= Work to be completed =
How many of the lines below contain the word "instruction"? Only the number is wanted.
########
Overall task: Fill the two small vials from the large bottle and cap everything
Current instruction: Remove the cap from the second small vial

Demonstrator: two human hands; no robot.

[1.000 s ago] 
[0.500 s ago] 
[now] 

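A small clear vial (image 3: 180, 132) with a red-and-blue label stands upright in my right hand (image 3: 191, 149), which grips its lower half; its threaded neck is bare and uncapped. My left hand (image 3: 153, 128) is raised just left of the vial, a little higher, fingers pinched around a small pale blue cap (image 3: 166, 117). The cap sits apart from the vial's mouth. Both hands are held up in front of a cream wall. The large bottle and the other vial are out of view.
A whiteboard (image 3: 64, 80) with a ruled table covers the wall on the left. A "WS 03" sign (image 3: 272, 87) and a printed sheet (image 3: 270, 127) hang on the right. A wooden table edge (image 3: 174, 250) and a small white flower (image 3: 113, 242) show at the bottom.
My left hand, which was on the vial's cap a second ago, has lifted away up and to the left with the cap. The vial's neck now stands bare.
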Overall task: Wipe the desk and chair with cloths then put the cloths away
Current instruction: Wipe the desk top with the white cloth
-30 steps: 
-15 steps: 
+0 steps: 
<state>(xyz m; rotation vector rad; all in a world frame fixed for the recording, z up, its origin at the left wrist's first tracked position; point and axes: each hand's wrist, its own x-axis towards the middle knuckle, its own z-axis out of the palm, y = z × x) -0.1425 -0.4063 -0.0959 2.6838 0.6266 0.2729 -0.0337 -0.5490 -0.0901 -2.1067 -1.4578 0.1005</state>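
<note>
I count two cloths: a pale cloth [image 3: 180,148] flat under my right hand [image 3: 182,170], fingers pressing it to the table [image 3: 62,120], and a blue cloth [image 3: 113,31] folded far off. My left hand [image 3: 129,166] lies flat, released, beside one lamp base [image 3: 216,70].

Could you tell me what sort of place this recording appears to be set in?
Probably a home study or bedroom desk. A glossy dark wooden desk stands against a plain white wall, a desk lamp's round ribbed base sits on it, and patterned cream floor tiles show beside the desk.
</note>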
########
= Answer area =
2